Le point sur les rhabdomyolyses médicales en USI : fréquence et pronostic

La rhabdomyolyse est un syndrome couramment rencontré dans les unités de soins intensifs (USI). Ses causes sont multiples et variées, volontiers intriquées dans les situations médicales complexes qui conduisent les patients en réanimation. L’atteinte rénale secondaire à la libération massive de myoglobine est particulièrement fréquente et la mortalité à court terme apparaît élevée. Les signes cliniques et les facteurs pronostiques de ces formes médicales de la rhabdomyolyse sont partiellement connus et il reste beaucoup à apprendre sur le sujet. Une étude rétrospective menée dans les USI des hôpitaux lyonnais entre janvier 2006 et décembre 2016 a permis de recueillir 427 observations concernant des patients adultes. Le principal critère d’inclusion était un signe biologique, en l’occurrence des taux plasmatiques de créatine kinase devaient être > 5 000 UI/l. Les éléments suivants ont été pris en compte : données démographiques, comorbidités (score de Charlson), signes biologiques, insuffisance rénale éventuelle, défaillance multiviscérale, pronostic à 28 jours et mortalité à un an.
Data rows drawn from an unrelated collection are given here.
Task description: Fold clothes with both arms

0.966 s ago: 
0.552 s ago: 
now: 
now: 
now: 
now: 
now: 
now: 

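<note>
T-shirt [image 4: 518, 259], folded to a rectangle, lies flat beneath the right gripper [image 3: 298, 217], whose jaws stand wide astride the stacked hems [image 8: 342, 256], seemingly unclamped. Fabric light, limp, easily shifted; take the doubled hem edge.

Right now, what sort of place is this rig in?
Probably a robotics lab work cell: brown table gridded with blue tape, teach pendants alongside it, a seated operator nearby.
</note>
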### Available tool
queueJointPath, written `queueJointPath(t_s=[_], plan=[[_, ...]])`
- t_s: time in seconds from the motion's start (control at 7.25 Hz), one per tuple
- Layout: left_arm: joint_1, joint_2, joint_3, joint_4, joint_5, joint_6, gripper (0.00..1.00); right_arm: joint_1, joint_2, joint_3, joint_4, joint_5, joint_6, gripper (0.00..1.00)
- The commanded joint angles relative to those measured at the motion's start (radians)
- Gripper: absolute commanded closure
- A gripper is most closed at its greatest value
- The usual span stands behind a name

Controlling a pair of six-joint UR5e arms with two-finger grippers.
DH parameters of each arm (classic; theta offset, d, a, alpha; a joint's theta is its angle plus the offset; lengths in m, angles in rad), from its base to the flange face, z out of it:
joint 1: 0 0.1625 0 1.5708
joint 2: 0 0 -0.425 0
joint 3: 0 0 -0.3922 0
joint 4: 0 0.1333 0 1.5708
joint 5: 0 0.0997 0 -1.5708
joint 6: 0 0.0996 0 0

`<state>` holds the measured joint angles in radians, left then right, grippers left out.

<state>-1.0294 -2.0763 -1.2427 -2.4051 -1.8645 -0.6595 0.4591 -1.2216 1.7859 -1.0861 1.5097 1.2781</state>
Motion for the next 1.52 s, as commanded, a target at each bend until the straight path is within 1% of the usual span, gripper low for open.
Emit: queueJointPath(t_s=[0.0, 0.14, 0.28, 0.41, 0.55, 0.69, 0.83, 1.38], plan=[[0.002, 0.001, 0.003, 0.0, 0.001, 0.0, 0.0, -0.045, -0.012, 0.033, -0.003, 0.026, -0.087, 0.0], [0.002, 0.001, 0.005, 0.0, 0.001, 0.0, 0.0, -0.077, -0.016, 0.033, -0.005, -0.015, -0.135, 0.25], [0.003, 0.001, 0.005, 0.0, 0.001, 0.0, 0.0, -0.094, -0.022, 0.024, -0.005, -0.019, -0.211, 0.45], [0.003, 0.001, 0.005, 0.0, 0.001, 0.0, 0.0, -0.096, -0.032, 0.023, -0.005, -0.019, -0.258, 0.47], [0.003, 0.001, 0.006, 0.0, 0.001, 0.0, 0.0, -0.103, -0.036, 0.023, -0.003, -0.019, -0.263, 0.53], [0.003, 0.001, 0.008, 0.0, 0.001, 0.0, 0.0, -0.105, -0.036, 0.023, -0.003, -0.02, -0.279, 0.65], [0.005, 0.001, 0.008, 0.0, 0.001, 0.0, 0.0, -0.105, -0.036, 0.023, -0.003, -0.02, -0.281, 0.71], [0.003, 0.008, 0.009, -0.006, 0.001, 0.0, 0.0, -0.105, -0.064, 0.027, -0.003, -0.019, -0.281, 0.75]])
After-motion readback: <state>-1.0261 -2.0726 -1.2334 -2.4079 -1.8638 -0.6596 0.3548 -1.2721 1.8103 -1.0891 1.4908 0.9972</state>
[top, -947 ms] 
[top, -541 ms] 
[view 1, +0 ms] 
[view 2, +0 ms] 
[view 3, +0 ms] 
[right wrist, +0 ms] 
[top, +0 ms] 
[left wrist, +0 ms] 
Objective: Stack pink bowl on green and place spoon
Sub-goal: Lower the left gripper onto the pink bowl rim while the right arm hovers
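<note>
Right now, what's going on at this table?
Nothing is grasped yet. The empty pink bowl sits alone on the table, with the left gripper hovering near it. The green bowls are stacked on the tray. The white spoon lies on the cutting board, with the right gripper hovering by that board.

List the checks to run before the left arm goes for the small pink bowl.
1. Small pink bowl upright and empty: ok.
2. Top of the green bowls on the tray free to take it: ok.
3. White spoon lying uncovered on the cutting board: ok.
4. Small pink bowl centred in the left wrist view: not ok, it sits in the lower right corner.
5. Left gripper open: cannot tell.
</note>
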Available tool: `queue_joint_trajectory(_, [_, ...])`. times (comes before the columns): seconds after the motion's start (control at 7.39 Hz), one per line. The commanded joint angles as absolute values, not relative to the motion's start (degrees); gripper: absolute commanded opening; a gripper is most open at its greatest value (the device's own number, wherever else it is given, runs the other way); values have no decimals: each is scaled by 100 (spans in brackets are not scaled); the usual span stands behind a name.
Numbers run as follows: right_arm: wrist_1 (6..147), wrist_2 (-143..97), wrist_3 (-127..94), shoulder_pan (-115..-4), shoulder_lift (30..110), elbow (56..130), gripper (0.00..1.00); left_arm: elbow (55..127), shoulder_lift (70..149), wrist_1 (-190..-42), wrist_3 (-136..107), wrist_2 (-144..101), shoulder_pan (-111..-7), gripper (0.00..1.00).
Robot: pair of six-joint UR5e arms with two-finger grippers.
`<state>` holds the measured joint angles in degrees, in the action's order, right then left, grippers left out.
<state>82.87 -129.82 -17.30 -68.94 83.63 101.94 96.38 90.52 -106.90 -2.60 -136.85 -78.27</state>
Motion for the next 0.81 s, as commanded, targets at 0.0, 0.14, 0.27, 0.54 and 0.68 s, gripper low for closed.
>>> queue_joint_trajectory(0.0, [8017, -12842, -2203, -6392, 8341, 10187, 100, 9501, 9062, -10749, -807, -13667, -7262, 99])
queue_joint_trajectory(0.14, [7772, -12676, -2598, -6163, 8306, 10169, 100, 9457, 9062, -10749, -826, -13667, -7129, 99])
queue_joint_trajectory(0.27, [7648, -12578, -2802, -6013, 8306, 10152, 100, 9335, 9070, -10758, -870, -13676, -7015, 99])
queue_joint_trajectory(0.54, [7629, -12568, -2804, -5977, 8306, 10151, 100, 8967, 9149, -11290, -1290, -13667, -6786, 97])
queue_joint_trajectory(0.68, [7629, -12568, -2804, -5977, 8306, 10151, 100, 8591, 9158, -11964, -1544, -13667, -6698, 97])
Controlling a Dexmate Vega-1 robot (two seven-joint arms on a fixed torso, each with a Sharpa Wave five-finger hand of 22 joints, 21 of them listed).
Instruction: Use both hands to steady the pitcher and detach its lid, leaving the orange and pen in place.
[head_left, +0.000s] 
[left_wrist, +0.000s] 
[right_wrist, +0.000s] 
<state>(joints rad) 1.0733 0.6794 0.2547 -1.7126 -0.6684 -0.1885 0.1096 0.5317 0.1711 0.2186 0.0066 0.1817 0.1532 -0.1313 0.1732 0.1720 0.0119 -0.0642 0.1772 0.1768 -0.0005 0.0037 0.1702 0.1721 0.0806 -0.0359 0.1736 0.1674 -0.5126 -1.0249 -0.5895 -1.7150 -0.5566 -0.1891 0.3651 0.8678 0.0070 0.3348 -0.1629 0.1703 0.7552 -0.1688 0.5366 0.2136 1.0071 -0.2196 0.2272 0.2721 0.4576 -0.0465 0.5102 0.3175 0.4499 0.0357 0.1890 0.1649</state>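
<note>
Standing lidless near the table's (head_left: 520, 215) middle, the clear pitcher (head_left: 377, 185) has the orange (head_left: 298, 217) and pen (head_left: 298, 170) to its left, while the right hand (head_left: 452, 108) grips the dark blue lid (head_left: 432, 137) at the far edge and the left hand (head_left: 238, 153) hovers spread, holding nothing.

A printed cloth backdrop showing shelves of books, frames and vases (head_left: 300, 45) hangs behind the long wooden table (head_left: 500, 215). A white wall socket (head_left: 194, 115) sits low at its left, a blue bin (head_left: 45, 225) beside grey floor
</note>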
L’âge moyen des participants a été estimé à 55 +/- 17 ans, le sex ratio (H/F) étant de 1,8. Les deux principales causes retenues ont été l’immobilisation prolongée (n = 159 ; 37 %) et les infections à type de septicémies notamment (n = 116 ; 27 %). Lors de l’admission, le score SOFA (Sepsis-related Organ Failure Assessment) a été estimé en moyenne à 8,8 +/- 5,1, cependant que les concentrations plasmatiques moyennes de CK étaient de 16 184 +/- 28 616 UI/l.  Au cours du séjour en USI, 324 patients (76 %) ont développé une insuffisance rénale aiguë qui a nécessité une hémodialyse près d’une fois sur trois (31 %). La mortalité en USI, puis à 28 jours et à un an a été de respectivement 27 %, 26 % et 32 %. Les taux plasmatiques de CK initiaux n’ont pas différé significativement entre les patients qui ont survécu et ceux qui sont décédés au 28ème jour de l’évolution  (18 186 +/- 30 238 UI/l versus 12 644 +/- 22 617 UI/l), le seuil de signification statistique étant cependant proche (p = 0,05). Une analyse multivariée a révélé que les variables indépendantes associées à la mortalité à 28 jours étaient au nombre de deux: score de Charlson, d’une part, défaillance multiviscérale (cardiovasculaire, respiratoire ou neurologique) d’autre part. Pour ce qui est de la mortalité à un an, les variables pronostiques indépendantes ont été les suivantes : l’âge, le score de Charlson et les valeurs les plus élevées du score SOFA atteintes au cours du séjour en USI (p < 0,05).

Cette étude rétrospective confirme le pronostic péjoratif des rhabdomyolyses médicales sévères admises en USI. L’immobilisation prolongée en raison d’une maladie neurologique handicapante et les infections sont le plus souvent en cause. Les comorbidités et la défaillance multiviscérale sont les déterminants majeurs du pronostic à court et long terme. Les valeurs initiales des taux plasmatiques de CK ne semblent pas avoir de valeur pronostique.

Dr Philippe Tellier

Référence
Gragueb‑Chatti I et coll. : Medical rhabdomyolysis in critically ill patients‑ initial presentation and short‑ and long‑term outcomes. Congrès de la Société de Réanimation de Langue Française (Paris) : 23-25 janvier 2019. Annals of Intensive Care 2018, 9(Suppl 1).